Nivaldo Santos tenta justificar sua política de colaboração de classes afirmando que “não temos forças para fazer uma revolução”.  Mas o fato é que, desde muito tempo, o PCdoB tornou-se um partido socialdemocrata, apostando no aperfeiçoamento do capitalismo. E isso nada tem de revolucionário. Mas Lenin, fazendo chuva ou fazendo sol, com mais ou menos dificuldades, sempre batalhou para construir um partido revolucionário e para ganhar a classe operária e o conjunto dos explorados para a revolução socialista internacional. Por outro lado, mesmo quando o PCdoB, em sua fase guerrilheira nos anos de 1960, falou a palavra “revolução”, o fez sempre sem superar a colaboração de classes. Eles defenderam a “união de todos os patriotas pela independência, o progresso e a liberdade” (Ver em “Guerra Popular: O Caminho da Luta Armada no Brasil”, PCdoB, 1969). É a velha proposta de frente popular de governos em comum com setores burgueses. As concepções de Nivaldo Santos vêm de muito longe.

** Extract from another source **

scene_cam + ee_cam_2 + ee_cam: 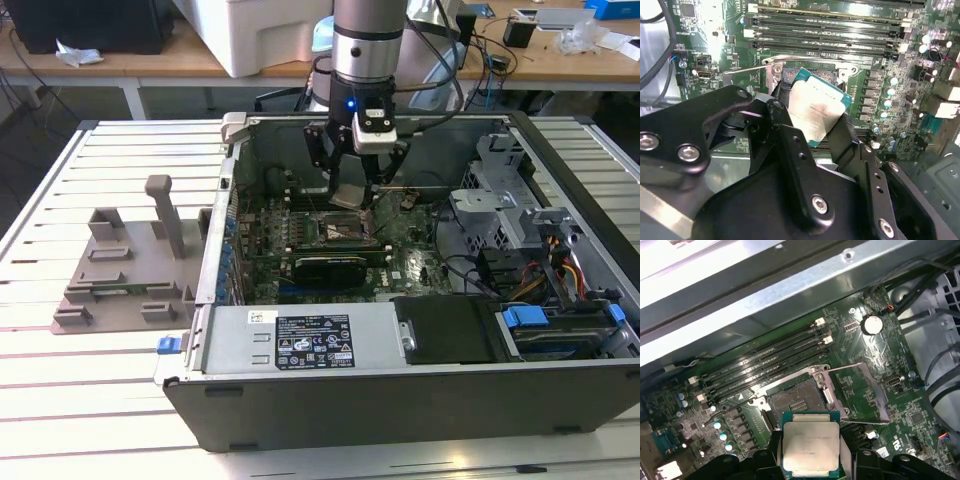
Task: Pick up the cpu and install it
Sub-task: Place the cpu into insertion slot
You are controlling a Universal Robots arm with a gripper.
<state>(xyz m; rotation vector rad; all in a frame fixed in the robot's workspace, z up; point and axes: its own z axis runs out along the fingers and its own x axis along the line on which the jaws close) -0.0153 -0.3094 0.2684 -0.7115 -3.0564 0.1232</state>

1.2 – A linha de apoio a Goulart do stalinismo

No caso da tradição política de onde o PCdoB provém, o stalinismo, não deixa de ser importante lembrar que a política de apoiar o governo João Goulart foi desastrosa. O PCB colocou o movimento de massas a reboque da burguesia dita nacional e nada fez para enfrentar o golpe de 1964, a implantação da ditadura militar e sua política de extrema direita. Não houve uma resistência efetiva por parte do PCB e seu peso político na classe operária, nas ligas camponesas e sindicatos rurais ou no movimento estudantil. As lutas que ocorreram na época, apesar de heroicas, foram destituídas de coordenação e freadas pelo PCB. Se confiou num suposto “esquema militar de Goulart”, deixando desarmado o movimento operário, camponês e popular. Uma derrota que custou caro ao proletariado, aos camponeses e demais setores populares.

Posteriormente, nos anos 1980, eles seguiram defendendo a frente ampla com a burguesia liberal, organizados no MDB, combatendo o surgimento do PT e da CUT. Inimigos da Independência política da classe trabalhadora e do sindicalismo grevista. O PCB e todas as demais variantes do stalinismo nacional, como o PCdoB e o MR8, defenderam essa linha. Se dependesse deles, a CUT e o PT nem teriam nascido nos anos 1980. Porém, quando o PT se aliou com a patronal, aí o PCdoB se tornou seu máximo aliado e defensor.